The integration is a big step for Qtum, one of the largest and most adopted decentralized smart contract platforms on the market. This new addition will allow the creation and usage of regulated applications, a necessary step for mainstream adoption. There will be a variety of suitable offerings that identity verification is needed for, such as the decentralized exchanging of securities, lending, borrowing and staking.
With the growth in decentralized applications resulting in much higher fees and slower transaction times on Ethereum, the largest host of decentralized applications, Qtum is making a play to fill the gap. This will give Qtum the ability to directly compete against the most prominent players, creating the possibility for investors, speculators and financiers of all levels to utilize a faster and cheaper platform in a safe manner.
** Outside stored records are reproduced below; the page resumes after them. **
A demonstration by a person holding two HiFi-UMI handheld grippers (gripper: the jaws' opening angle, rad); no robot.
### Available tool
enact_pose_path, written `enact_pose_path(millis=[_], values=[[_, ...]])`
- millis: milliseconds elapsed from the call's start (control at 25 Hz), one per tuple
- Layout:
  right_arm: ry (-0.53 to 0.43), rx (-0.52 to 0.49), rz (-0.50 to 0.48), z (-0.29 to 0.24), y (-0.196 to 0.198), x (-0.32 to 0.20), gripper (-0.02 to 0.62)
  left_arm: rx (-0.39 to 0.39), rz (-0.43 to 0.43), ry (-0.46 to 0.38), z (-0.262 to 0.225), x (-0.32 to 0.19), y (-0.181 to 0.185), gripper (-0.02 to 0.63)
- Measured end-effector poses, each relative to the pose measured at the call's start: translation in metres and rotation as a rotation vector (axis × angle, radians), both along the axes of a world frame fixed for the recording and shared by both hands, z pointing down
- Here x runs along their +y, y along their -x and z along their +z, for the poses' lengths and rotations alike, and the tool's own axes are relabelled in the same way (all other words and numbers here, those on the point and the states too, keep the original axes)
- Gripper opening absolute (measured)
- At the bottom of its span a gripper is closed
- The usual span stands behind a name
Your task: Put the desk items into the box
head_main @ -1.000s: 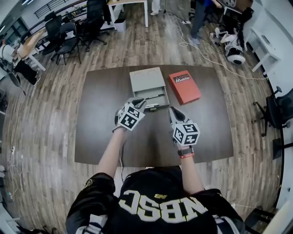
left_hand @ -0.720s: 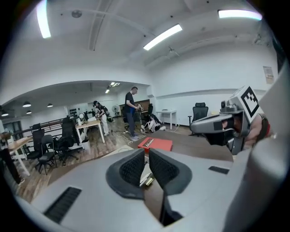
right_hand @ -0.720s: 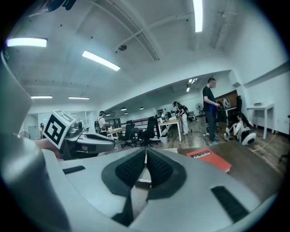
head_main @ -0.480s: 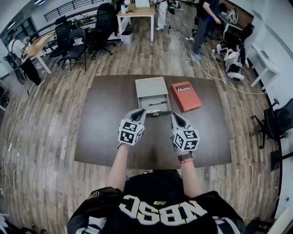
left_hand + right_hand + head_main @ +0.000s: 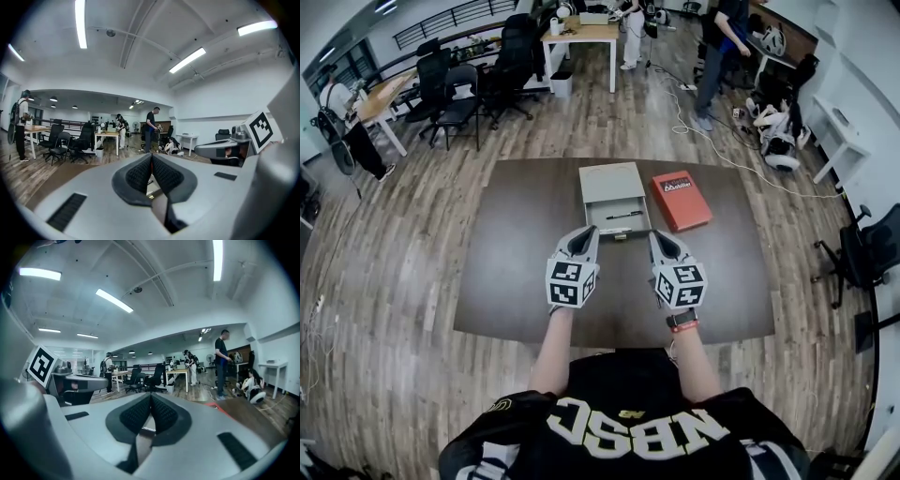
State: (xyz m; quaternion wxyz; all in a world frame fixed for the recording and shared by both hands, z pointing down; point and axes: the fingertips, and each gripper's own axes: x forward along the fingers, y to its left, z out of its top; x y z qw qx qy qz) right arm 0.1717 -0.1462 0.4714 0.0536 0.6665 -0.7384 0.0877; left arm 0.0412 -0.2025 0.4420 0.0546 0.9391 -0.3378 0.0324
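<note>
A grey box lies at the far middle of the dark table, its tray pulled out toward me with a black pen in it. My left gripper hovers just short of the tray's near edge. Its jaws have just been closing and the pads meet with nothing between them in the left gripper view. My right gripper hangs beside it, a little right of the tray, also shut and empty. Both point nearly level across the room.
A red flat box lies right of the grey box. Beyond the table stand office chairs, a wooden desk and people. Cables trail on the wood floor, with a white table at right.
My left gripper drew back from over the tray toward me, rose and rolled. The right gripper lifted slightly. The view tilted up, showing more of the room.
</note>
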Motion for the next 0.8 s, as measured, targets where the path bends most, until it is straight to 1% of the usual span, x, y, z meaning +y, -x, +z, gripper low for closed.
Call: enact_pose_path(millis=[240,400,600,800], values=[[0.002,0.016,-0.004,0.001,-0.001,0.005,0.009,0.024,-0.002,-0.007,0.004,0.01,-0.005,0.017],[0.018,0.044,-0.003,0.005,-0.004,0.006,0.009,0.026,-0.043,-0.014,0.01,0.009,-0.003,0.017],[0.035,0.061,-0.003,0.01,-0.003,0.007,0.009,0.041,-0.066,-0.013,0.013,0.006,0.002,0.018],[0.075,0.096,0.002,0.024,-0.006,0.012,0.009,0.023,-0.074,-0.003,0.026,0.008,0.001,0.018]])
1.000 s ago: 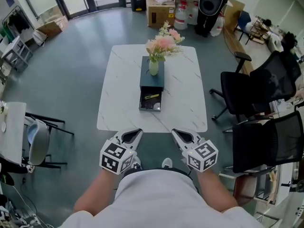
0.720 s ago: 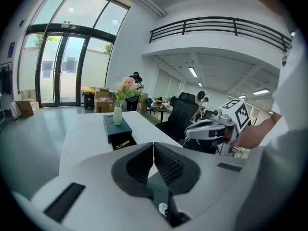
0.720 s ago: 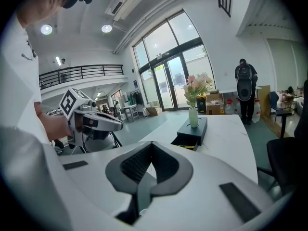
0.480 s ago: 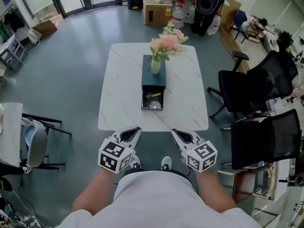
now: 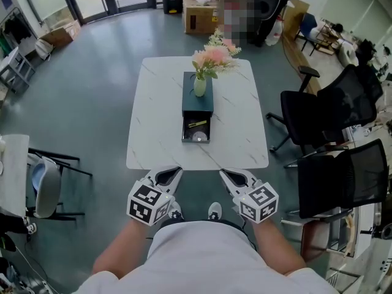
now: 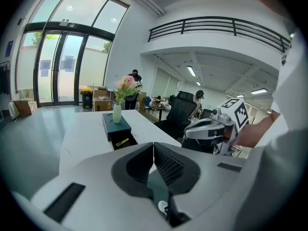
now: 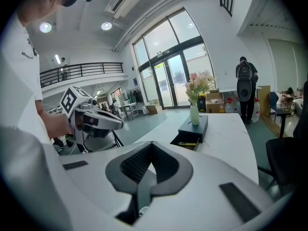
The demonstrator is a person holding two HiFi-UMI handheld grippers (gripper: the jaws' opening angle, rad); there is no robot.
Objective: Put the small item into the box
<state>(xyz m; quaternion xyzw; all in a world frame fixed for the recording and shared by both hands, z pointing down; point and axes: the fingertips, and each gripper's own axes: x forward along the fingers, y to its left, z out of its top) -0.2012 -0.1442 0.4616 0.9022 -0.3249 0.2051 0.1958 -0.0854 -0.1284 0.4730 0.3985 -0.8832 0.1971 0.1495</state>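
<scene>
- The left gripper and right gripper hang side by side just short of the table's near edge. Each has its jaws pressed together on nothing.
- The white table is bare along its near edge and both near corners; I see no loose small item there.
- At the table's middle, a drawer stands pulled out toward the near edge. In it lie a thin yellow item and a pale round piece.
- The yellow item looks light, stiff and narrow. Pinching across its middle seems best, though the drawer's walls leave little room for the jaws.
- The round piece looks flat and likely slippery; its edge is the only hold.
- Behind the drawer is the dark box, which carries a vase of flowers toward the far edge. The vase looks easy to tip.
</scene>
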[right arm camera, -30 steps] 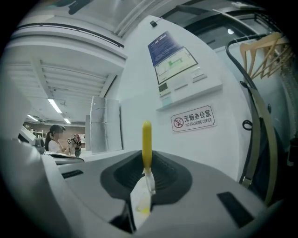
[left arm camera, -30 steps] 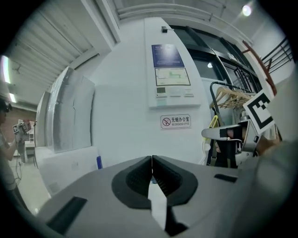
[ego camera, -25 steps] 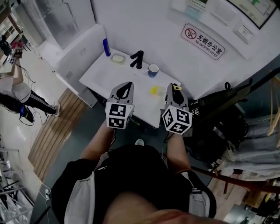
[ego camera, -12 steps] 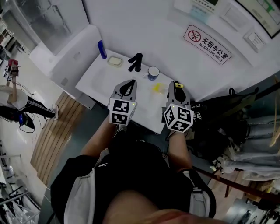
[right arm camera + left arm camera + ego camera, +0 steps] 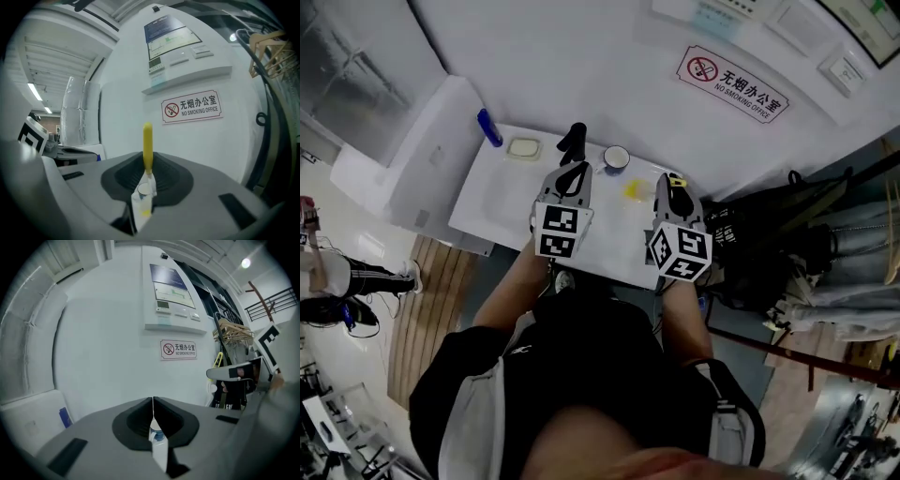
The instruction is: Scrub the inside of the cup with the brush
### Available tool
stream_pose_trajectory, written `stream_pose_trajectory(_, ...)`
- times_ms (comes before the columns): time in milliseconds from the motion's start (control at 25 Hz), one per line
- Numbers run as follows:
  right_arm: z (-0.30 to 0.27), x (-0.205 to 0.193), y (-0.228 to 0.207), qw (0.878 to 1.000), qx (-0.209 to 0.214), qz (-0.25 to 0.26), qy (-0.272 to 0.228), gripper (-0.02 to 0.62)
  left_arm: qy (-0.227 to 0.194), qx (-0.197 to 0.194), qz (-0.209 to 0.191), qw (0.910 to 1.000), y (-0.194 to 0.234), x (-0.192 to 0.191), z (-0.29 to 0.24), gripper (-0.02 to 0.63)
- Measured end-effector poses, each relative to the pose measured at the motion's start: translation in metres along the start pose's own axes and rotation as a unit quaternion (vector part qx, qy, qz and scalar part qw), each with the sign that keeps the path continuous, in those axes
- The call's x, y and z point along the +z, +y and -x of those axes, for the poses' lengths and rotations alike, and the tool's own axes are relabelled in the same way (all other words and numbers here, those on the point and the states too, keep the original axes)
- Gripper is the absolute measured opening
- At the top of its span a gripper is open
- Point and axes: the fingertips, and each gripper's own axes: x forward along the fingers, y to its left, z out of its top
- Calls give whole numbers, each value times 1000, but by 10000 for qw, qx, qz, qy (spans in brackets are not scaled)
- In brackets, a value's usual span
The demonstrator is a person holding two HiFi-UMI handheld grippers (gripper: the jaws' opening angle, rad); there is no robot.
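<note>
A: Right, cup position?
B: We see it upright on the counter by the wall, beyond both claws. Our left claw and right claw are pressed together, neither touching it.

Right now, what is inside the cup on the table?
From the head view the cup shows only a pale, seemingly empty inside; its bottom is too small to make out.

Bare table lies open at my left. A black stand, the cup and a yellow item block my path to the wall.
</note>
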Motion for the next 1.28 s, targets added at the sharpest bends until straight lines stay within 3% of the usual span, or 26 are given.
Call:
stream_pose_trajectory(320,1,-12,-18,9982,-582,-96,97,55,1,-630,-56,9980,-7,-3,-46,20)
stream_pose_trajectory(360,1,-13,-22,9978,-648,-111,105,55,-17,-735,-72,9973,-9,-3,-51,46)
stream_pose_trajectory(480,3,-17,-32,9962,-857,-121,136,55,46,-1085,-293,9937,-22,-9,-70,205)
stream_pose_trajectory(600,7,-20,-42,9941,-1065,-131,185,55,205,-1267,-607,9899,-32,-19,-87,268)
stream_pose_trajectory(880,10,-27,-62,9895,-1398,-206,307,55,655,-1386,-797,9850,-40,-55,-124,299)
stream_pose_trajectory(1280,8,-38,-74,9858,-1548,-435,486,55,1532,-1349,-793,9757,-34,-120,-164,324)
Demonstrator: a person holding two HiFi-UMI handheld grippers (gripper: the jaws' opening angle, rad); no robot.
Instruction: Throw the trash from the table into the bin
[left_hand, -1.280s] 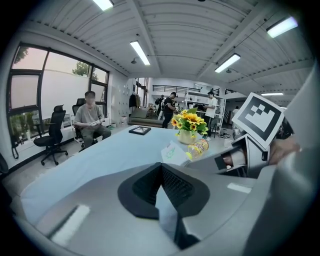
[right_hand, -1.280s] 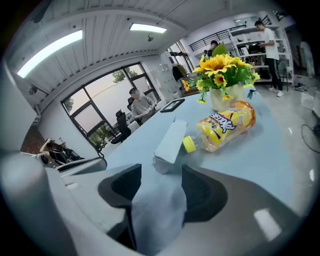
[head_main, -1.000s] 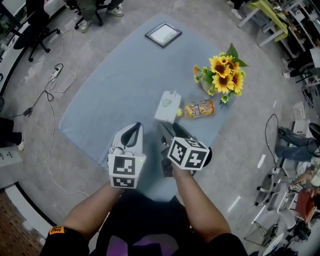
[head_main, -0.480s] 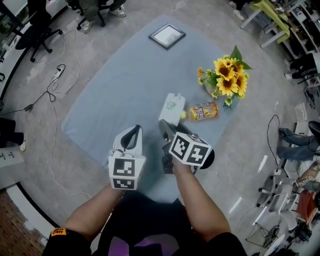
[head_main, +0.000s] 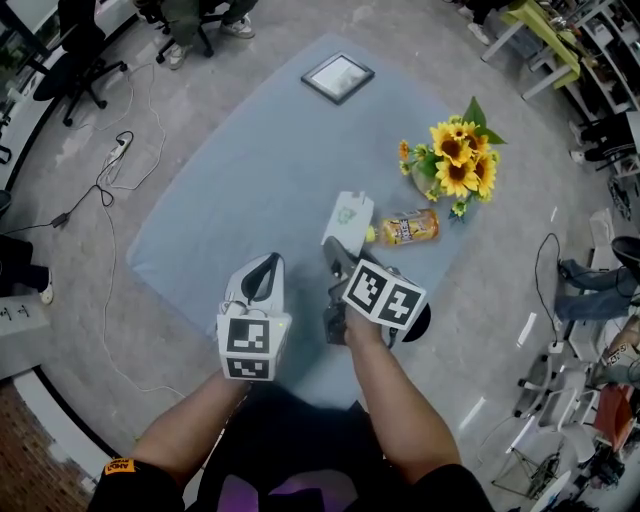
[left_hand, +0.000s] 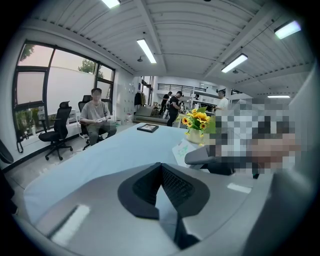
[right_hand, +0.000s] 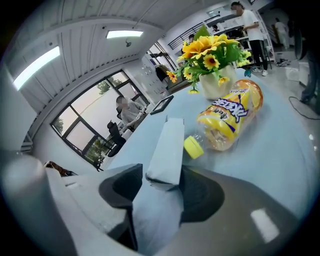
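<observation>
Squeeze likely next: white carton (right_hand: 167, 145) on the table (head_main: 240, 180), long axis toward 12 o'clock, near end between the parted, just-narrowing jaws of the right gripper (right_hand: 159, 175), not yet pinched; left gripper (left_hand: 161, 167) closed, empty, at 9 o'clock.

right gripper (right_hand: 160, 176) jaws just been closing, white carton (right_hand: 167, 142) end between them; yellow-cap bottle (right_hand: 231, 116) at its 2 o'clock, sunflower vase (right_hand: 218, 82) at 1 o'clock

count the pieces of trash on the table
2. A white carton sits near the middle of the table; a yellow-labelled bottle lies on its side right beside it, by the sunflowers. More could be hidden at the table's near edge.
</observation>
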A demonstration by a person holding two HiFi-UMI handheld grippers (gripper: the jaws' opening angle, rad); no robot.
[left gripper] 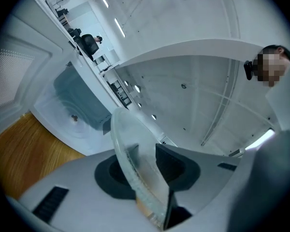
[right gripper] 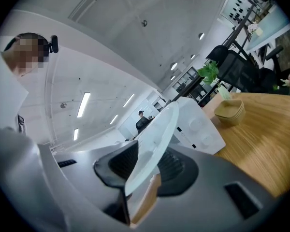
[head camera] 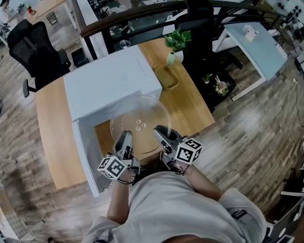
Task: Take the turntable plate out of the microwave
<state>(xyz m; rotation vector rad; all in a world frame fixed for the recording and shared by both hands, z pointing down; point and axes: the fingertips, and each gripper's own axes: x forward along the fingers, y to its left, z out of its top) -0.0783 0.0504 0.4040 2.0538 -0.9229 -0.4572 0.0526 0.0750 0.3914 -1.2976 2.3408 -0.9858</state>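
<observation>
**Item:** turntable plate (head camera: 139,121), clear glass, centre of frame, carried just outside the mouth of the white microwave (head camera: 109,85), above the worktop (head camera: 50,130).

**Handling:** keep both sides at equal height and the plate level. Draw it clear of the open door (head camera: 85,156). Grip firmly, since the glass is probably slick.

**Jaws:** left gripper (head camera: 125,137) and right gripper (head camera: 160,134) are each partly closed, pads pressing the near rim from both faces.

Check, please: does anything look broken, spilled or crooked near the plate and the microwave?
Nothing stands out. The glass plate looks whole, gripped at its near rim by the left claw and right claw before the microwave; nothing spilled.
</observation>
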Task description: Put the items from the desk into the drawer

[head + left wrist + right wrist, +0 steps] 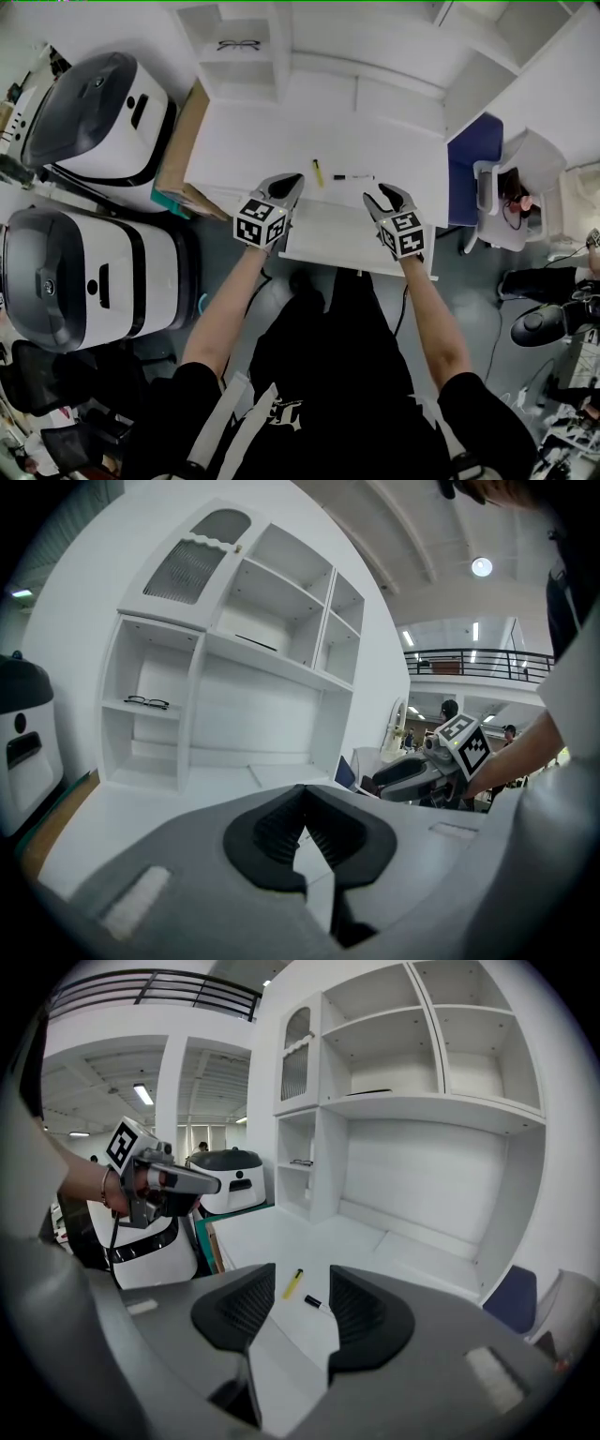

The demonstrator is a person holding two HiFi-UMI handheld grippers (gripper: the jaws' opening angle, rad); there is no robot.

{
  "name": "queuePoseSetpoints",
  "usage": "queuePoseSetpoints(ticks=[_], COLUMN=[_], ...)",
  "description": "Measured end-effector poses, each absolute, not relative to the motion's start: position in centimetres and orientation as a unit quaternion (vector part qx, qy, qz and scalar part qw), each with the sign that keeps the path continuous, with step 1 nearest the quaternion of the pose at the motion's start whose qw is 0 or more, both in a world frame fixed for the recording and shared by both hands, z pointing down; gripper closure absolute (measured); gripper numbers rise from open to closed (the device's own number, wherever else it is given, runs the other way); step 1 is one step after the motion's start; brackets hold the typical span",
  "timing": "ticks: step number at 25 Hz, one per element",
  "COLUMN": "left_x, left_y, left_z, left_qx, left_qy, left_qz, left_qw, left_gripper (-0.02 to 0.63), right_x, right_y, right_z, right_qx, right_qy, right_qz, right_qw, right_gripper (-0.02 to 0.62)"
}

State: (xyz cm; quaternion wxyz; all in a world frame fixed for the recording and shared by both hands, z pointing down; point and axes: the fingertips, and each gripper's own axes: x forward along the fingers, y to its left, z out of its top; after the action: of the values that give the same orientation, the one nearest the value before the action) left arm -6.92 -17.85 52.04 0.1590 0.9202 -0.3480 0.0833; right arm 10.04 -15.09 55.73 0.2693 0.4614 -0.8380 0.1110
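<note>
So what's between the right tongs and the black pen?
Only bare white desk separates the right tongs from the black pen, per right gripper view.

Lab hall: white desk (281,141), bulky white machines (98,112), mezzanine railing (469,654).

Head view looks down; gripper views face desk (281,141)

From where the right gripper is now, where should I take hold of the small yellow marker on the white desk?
Probably at mid-barrel, from above: the small yellow marker lies flat on the white desk, slim and long, so the open right gripper should close across its narrow width.
</note>
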Motion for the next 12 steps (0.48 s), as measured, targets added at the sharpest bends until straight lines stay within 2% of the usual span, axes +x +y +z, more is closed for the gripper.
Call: queuePoseSetpoints(ticks=[12], left_x=[-9.2], left_y=[-17.7], left_z=[53.2], left_qx=[0.91], left_qy=[-0.37], left_qz=[0.072], left_qw=[0.175], left_gripper=[0.606], right_x=[9.4], right_y=[-16.3], right_z=[58.8], right_qx=[0.442], right_qy=[-0.832], right_qz=[0.123], right_qw=[0.31], right_gripper=[0.411])
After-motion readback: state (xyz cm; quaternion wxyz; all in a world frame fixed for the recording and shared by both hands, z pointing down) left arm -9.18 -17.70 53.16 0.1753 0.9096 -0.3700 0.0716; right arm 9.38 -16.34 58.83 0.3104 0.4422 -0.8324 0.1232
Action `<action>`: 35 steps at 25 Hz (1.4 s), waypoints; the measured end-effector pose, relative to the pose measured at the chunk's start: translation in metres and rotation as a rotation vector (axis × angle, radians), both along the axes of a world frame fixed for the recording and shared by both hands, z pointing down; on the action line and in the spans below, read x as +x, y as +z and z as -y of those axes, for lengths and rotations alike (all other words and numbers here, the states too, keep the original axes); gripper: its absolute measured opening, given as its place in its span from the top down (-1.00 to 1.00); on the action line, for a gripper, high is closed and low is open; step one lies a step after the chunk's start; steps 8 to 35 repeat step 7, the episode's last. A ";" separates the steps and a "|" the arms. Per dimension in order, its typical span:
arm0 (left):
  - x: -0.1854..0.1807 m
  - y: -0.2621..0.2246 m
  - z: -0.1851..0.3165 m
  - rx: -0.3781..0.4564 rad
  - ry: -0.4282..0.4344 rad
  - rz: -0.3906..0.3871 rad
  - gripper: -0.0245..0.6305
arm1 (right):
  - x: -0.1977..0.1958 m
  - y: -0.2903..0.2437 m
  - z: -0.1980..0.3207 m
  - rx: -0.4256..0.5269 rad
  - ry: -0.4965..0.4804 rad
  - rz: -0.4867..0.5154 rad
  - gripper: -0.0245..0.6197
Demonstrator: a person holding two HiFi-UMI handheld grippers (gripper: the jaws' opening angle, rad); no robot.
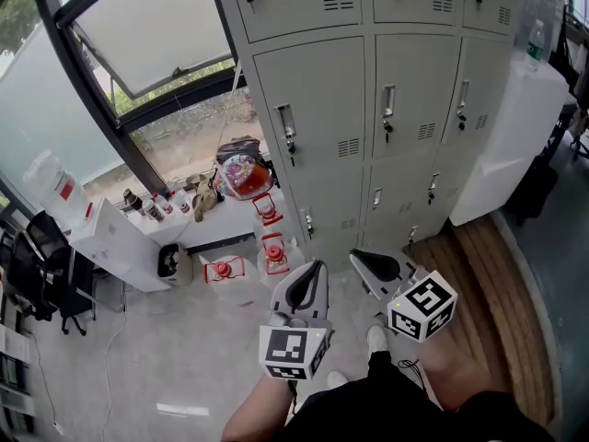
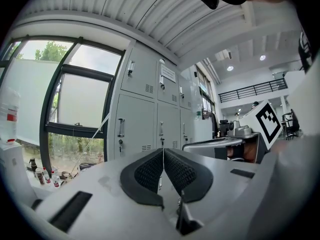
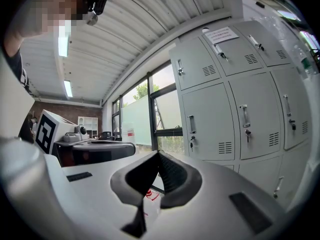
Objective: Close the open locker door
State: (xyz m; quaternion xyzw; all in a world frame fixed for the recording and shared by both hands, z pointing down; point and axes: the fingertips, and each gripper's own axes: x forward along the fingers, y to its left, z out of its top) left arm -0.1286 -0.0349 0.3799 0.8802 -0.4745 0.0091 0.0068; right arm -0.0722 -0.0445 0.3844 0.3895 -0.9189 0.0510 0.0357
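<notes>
A bank of grey lockers (image 1: 313,118) stands ahead of me, and every door I can see lies flush with its frame. My left gripper (image 1: 316,267) is held level in front of the person's body, a good way short of the lockers, with its jaws shut and nothing between them. My right gripper (image 1: 354,258) hangs beside it, also shut and empty. In the left gripper view the black pads meet at the left gripper (image 2: 163,151), with the lockers (image 2: 135,124) beyond. The right gripper view shows the right gripper (image 3: 158,154) closed before the lockers (image 3: 210,119).
Left of the lockers is a large window (image 1: 147,53) with a low ledge holding bottles and a bag (image 1: 241,168). Red lantern-like objects (image 1: 272,251) sit on the floor below. A white cabinet (image 1: 115,242) and an office chair (image 1: 41,274) stand at left, another white cabinet (image 1: 511,136) at right.
</notes>
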 end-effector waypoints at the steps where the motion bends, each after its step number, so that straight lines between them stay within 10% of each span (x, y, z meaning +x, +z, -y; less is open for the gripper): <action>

When asked about the new partnership, Qtum co-founder Jordan Earls commented:
"On-chain KYC will become a critical component for numerous protocols on the decentralized web. Rather than hinder innovators who are seeking to stay compliant while enabling new technologies, the Qtum Foundation would like to support those builders by backing Blockpass' expansion to the Qtum blockchain."
No One Wants Another XRP Situation
The importance of following regulatory compliance has become especially evident in the cryptocurrency ecosystem in the last few months, with the Securities and Exchange Commission (SEC) pursuing charges against Ripple Labs and two of its executives. The charges state that the parties took part in the sale of an unlicensed security, XRP, to the tune of over $1 billion. Ripple Labs has been operating for over half a decade; if they were proactive in their regulatory compliance, they would have most likely never faced this problem, which caused their native cryptocurrency to be delisted from multiple exchanges. These charges coincided with one of the largest bull runs in crypto history, one that XRP was essentially left out of following regulatory speculation.
We've also seen the SEC pursue unregulated exchanges and traders in the crypto space, so adding a KYC option for applications will allow Qtum to mitigate these potential hazards. As the industry continues to grow and adapt, rules will become more transparent and users will have a better idea of legalities. For now, however, the implementation of Blockpass' identity verification technology will help to deter illicit behavior.